There is an air of buoyant confidence about Katharina Nowak that is striking but also understandable given the robust state of Formula One in the United States and at the Miami Grand Prix, where the 29-year-old who is at the helm of the race believes the sport only has more to come.

“F1 is at its strongest right now that we’ve seen, the interest in F1 is still going up and will go further,” she says in the buildup to this weekend’s meeting in Florida. “From my seat at the table, we are seeing the interest continue to grow.

“Obviously 2022, when we launched the Miami GP, was a perfect storm but last year ESPN reported record-breaking viewership numbers in the United States for 22 out of the 24 races.

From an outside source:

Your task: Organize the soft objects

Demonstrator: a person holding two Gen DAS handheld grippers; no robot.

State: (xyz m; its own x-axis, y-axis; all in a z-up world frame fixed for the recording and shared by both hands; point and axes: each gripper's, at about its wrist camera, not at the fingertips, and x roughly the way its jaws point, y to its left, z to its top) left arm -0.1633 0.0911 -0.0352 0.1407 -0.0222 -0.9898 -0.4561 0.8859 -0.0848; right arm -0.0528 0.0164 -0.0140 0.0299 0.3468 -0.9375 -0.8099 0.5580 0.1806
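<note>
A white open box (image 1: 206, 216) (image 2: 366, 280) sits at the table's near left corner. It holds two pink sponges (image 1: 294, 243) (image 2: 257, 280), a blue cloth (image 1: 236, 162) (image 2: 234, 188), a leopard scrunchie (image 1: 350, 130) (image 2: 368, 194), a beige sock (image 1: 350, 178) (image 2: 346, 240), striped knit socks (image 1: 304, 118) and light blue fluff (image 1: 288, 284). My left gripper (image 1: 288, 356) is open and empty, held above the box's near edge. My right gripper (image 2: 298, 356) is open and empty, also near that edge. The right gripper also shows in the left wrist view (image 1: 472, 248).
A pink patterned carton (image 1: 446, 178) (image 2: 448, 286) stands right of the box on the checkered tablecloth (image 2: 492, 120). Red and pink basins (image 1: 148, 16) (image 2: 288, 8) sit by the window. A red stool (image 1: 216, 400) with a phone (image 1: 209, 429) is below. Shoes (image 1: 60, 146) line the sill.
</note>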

We’ve seen it in our success in our ticket sales this year that, there is strong demand for the Miami GP and for F1.”

Nowak was appointed as president of the Miami GP last year making her at then 28 years old the youngest person to hold such a post in F1. Notably she is also one of only two women to to do so, alongside Emily Prazer, the president of the Las Vegas GP, which is run by F1’s owners.

Nowak has worked at the Miami GP since its first race in 2022, when a brand new, glamorous city-based race in the US held in the immediate aftermath of the Covid pandemic made for unprecedented interest and demand.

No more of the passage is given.